El periodismo logró la magia de que ustedes murieran dos veces. Parece ser que la pose original es la que muestra a Lotte abrazada a tu cuello luciendo una pulsera en la muñeca. Y se supone que luego el fotógrafo de otro diario decidió desplazar el brazo de Lotte, (¿con la misma pulsera?), para que la foto de los rostros, más despejados, los individualizara mejor a los dos, (¿y se advirtiera tu corbata?)…

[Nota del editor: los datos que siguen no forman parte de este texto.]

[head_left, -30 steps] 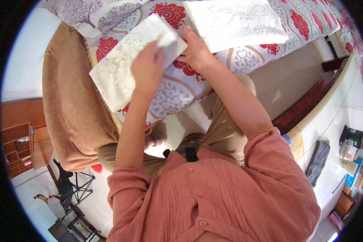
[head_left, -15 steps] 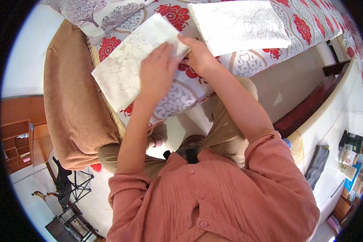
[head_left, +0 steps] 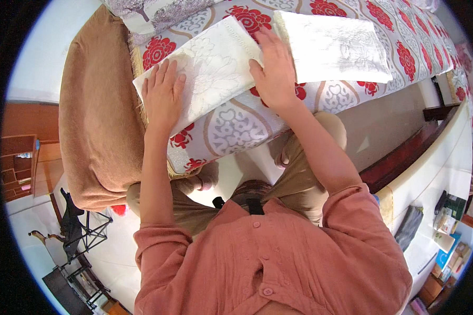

Hay versiones que dicen lo contrario, que el primer fotógrafo prefirió acentuar el romanticismo de la escena subiendo a tu cuello la mano de Lotte. Lo que no se cambió fue la posición original de los cuerpos: ella sobre vos. Lo de siempre, la mujer protegiendo del frío, alimentando, amando. Ella te había salvaguardado de los exaltados que nunca aceptaron tu libertad. Cuando la mujer se apodera del hombre y sabe que le pertenece, lo sigue a pleno sol o en tinieblas; así descifró Lotte, y se enalteció. Yo te pregunto: ¿si la tenías a ella que tanto te dio y tanto te adoraba, cuál era la necesidad que mucho te apuraba? Te reprocho, maestro. Cuánto quisiera yo haberla tenido, tenerla, volver a besarla. Amigo, la mujer, aún en llanta, vale mucho más que toda la literatura del mundo. Lo sé, restauro en mi protector de pantalla un mundo ya muerto e irrecuperable. Y no puedo dejar de pensar, querido Stefan, que suicidarse con la corbata puesta, anudada con la prolijidad de tu prosa, es algo más que un simple detalle de señorío.